According to the Merriam-Webster Dictionary one of the definitions of the term forgive is the following :
a : to give up resentment of or claim to requital for <forgive an insult>
This definition actually makes me smile. For many of my younger years my mouth had a mind of its own and often did not consult with my brain before engaging in conversation. I realize now that I was lacking the filter of wisdom and discernment which is useful in deciphering not just how a thought sounds in your brain, but the actual potential that it has to impact the person to whom it is directed.
I can recall several after the fact apologies I had to make once that very valuable filter was implanted into my heart. Learning to obey the inner leadings of the Holy Spirit that I’m sure often screamed at me “No!” “Stop!” “Don’t say that!” was a process for me. Later, the Lord would gently bring to my heart’s attention what I had said that could have been-and probably was– offensive to the hearer. I then had a choice to make.

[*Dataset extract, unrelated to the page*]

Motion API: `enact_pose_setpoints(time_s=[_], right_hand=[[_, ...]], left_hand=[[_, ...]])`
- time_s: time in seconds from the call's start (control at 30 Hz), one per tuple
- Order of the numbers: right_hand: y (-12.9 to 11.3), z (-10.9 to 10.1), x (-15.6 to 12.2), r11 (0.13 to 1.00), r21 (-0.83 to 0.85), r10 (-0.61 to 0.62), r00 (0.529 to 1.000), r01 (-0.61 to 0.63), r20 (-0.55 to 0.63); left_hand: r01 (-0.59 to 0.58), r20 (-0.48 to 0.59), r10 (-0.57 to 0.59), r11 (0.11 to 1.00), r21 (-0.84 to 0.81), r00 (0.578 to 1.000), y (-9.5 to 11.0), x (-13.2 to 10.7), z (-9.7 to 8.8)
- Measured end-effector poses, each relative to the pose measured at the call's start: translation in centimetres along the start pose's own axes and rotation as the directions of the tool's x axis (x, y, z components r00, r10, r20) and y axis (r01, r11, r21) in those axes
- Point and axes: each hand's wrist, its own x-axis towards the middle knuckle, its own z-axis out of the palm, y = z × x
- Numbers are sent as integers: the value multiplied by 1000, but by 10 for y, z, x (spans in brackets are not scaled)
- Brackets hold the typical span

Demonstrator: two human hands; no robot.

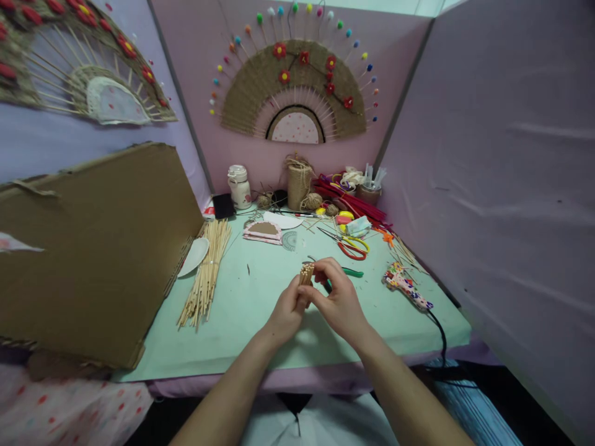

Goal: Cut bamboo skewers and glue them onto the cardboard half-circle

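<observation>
Both hands meet above the middle of the pale green table (242, 322). My left hand (288, 310) is closed round a short bundle of thin wooden sticks (306, 273) held upright, the cut ends facing up. My right hand (339, 297) is curled against the same bundle from the right, its fingertips pinching the top of the sticks. A green-handled tool (352, 271) lies on the table just behind my right hand, partly hidden by it.
A pile of long wooden sticks (207, 272) lies at the left beside a big cardboard sheet (93, 248). Scissors (348, 244), a patterned glue gun (406, 286) with its black cord, twine spools (299, 181), a white jar (238, 186) and craft scraps crowd the back. Decorated fans hang on the walls.
</observation>
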Motion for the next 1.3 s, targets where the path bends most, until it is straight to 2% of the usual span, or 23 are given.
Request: enact_pose_setpoints(time_s=[0.13, 0.3, 0.43, 0.57, 0.67, 0.87, 0.97, 1.07, 1.2, 1.3], right_hand=[[-4, 0, -1, 999, 29, -20, 999, 21, -43], [-5, -2, 0, 1000, 27, -7, 1000, 8, -12], [-2, -4, 0, 997, 61, 51, 998, -53, 26], [-2, -6, 2, 998, 45, 33, 999, -34, 27], [-4, -7, 3, 999, 33, 26, 999, -27, 36], [-6, -7, 5, 1000, 5, -3, 999, 3, 38], [-8, -7, 6, 999, -24, -30, 998, 31, 52], [-9, -8, 8, 997, -56, -52, 995, 57, 82], [-7, -11, 8, 995, -76, -56, 990, 66, 128], [-7, -12, 8, 996, -68, -51, 989, 61, 137]], left_hand=[[21, -23, -22, 999, -27, 999, 2, 0, 4], [-5, -40, 5, 1000, 16, 999, 6, 0, 4], [37, -27, -36, 999, 19, 999, 1, 1, 4], [51, -29, -52, 997, -56, 998, -5, 2, 6], [27, -49, -32, 995, -100, 998, -6, 2, 8], [-108, -114, 103, 993, -42, 988, -5, 4, 12], [-126, -141, 119, 991, -41, 983, -5, 5, 13], [-108, -153, 96, 992, -70, 984, -6, 5, 14], [-31, -147, 4, 983, -183, 989, -6, 3, 14], [-8, -136, -15, 986, -165, 991, -4, 2, 12]])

At some point deciding that obedience to God was more valuable than my own pride I would take a deep breath and dial. Especially in those early days, over the phone was much easier than a face to face apologetic encounter.
My heart rate would increase as I dialed the number while rehearsing what I would say in my head. I would usually start with casual small talk while working up the courage to confront the issue at hand. With a moment of silence and a deep breath to transition I would, often with shaking voice, explain why I had really called and apologize for the verbal faux pas. And then, feeling very humble and vulnerable, I would wait for their response.
Responses varied. Sometimes the receiver of my apology seemed clueless of any error in communication. They would laugh, dismiss my apology as unnecessary, and move onto whatever topic of conversation that next struck them. I would get off of the phone feeling that “at least I obeyed God.”
Other times, the awkward silence which I met with offered me confirmation that indeed my words had wounded. Stuck at a difficult impasse’ we each held the receivers to our ears waiting. Short, tight words would be offered but it was obvious that they were a reflection only of the “shoulds” within that person’s heart- they were still hurt and angry and my apology, no matter how sincere, did not carry the clout to outweigh my offense. I would get off of the phone feeling anxious, heart sick and unsettled wishing that there was something more I could do to make it right.
A final response that I met with was that of grace. Offered by seasoned women of God, these were teachable moments for me. Never dismissing whatever truth there was in my confession and repentance, there was acknowledgement of the inappropriate comment I had made. This acknowledgement would then be chased by an undeniable outpouring of the love through forgiveness grace and mercy of God. I would end the call feeling thankful and rightly restored with that person. In those times I could fathom no better gift than the mercy which I had been offered.
I desire to never forget that relief which I experienced when being released from the debt of offense. As time has gone on, I too have occasionally been the receiver of a repentant telephone call. My heart’s desire is that I would be able to lay aside my own hurt in order to extend that same grace filled forgiveness to others.
Father, strengthen me to always resist resentment and embrace grace.